[cap-talk] How desirable / feasible is a persistent OCAP language?

ihab.awad at gmail.com ihab.awad at gmail.com
Wed Jul 23 00:54:39 CDT 2008

On Tue, Jul 22, 2008 at 7:04 PM, James A. Donald <jamesd at echeque.com> wrote:

> When some of that information is invalidated by events, while the rest
> remains valuable, what do you do then? Obviously you want to edit that
> information, and no other, ...

Ok ...

> ... but this is not easy, since the human conception what has changed may
> not have any very direct relation to the internals of the object, nor is the
> object likely to be easily editable.

But why? The fact that we have *so far* designed our object encapsulation
with the assumption that objects are throwaway entities does not mean this
is the only way to do things.

> If the primary purpose of one's durable objects is to provide durable
> capabilities, an object on one node is primarily about objects on other
> nodes, ...

Interesting point.

... in which case it is highly likely to embody assumptions about other
> nodes, which is highly likely to get one into trouble.
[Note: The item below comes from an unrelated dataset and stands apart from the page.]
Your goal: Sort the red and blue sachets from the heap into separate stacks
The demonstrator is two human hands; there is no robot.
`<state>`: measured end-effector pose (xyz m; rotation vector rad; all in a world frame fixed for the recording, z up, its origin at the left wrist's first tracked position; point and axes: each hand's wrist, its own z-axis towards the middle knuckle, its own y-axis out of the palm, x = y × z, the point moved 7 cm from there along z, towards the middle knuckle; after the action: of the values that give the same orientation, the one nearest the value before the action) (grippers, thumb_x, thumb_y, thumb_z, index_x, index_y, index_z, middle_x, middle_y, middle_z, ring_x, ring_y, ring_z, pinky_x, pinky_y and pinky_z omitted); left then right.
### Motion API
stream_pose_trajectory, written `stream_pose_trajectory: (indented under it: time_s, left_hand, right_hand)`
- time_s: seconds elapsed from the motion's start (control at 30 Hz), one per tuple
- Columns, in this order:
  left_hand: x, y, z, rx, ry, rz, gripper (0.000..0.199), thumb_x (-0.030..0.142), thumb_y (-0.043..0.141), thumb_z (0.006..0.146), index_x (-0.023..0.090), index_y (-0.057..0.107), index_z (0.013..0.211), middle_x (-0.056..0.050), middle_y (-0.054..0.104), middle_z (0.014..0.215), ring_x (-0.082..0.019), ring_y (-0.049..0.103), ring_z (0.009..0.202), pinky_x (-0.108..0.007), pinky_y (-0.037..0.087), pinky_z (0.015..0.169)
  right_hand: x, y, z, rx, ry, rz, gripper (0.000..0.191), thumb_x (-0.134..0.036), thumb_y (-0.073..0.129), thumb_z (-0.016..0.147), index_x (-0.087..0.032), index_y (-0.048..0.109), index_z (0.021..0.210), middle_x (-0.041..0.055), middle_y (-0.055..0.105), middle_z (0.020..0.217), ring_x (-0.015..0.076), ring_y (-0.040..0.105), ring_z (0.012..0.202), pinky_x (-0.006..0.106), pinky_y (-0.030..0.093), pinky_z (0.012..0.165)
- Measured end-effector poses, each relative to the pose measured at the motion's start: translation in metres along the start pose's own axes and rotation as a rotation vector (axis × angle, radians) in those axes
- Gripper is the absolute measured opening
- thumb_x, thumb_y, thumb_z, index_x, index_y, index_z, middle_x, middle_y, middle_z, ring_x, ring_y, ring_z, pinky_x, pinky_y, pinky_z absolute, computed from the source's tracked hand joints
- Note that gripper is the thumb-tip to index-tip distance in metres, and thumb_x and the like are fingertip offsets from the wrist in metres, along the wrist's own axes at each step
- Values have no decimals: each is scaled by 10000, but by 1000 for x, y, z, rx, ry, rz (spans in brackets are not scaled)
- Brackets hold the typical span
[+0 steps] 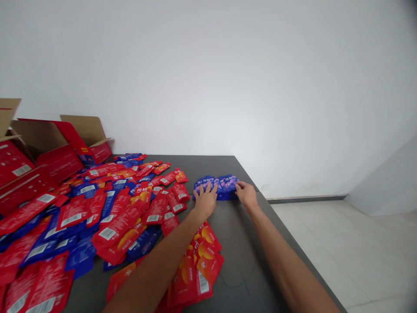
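A row of overlapping blue pouches (223, 184) with purple fruit pictures lies on the dark table, between my two hands. My left hand (205, 202) rests over the left end of the row, its fingers spread and touching the pouches. At the other end, my right hand (247, 194) has thumb and fingers closed together on the edge of the rightmost blue pouch. Below my left forearm, a bunch of red pouches (187, 278) with orange fruit pictures lies overlapped, partly hidden by the arm.
A wide heap of loose red and blue pouches (94, 208) covers the table's left side. Open red cardboard boxes (58, 161) stand behind it at the far left. The dark table (237, 269) ends at a right edge above a pale tiled floor (325, 234). A white wall (208, 78) rises behind.
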<state>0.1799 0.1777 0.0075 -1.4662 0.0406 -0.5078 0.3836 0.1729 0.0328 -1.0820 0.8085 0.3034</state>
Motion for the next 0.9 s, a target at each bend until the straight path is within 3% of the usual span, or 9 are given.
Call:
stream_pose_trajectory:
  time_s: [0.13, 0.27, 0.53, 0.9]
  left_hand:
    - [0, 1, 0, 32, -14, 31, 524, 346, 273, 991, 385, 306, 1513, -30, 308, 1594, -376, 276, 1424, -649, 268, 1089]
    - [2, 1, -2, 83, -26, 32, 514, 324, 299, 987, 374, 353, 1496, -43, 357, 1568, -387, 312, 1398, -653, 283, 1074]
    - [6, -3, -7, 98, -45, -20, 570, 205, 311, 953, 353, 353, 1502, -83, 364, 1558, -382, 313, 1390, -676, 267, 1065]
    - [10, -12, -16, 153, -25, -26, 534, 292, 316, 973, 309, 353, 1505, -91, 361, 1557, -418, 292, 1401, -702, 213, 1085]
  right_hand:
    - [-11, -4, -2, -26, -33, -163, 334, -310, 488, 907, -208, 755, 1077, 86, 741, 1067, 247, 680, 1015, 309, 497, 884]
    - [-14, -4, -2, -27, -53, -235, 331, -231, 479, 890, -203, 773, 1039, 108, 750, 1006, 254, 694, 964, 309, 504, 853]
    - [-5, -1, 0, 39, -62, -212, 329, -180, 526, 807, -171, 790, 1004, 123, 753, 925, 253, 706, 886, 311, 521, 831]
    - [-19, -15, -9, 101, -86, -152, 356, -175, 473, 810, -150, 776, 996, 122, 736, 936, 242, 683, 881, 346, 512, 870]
Well, only so many assumptions as the designer of the durable objects has
built into them. Bad design is everywhere, and this is no exception. I've
had to endure many a horrible /etc config file, and those *are* just plain

One way of avoiding this problem is to put all the relevant information in
> an editable file or set of database records, and then recreate the relevant
> objects from the file from time to time, which means the data is durable,
> but is not embodied in durable objects, hence easier to update - the classic
> examples of such storage being the unix configuration file, and the windows
> registry file.

This argument is very deeply intertwined with the technological accidents of
our current state of affairs. A lot of the capability patterns I learn about
are simple -- like, say, a revokable forwarder, or a facet that exposes only
a few of the methods on another object. These objects are just as simple as
anything in /etc or the Windows registry; maybe even drastically simpler.

I can imagine a persistent object store that would contain an
"administration console" where all the objects could be searched for,
queried, edited and otherwise updated. The admin could choose from any of
several simple pre-defined patterns and wire them up. If the admin needed
some more scripting capability, they could just extend one of the objects
with a simple little script where needed. The state of the objects can be
rolled back, and object invocations are logged for later analysis.

This system *is* essentially a DBMS-like entity, just like Oracle or
whatever. Yet it is built around a fundamentally composable and non-foreign
abstraction -- objects and messages. No impedance mismatch: it can be wired
into any modern OO software system with minimal fuss. And it's as easy to
edit and keep track of as the Registry; probably way easier, in fact.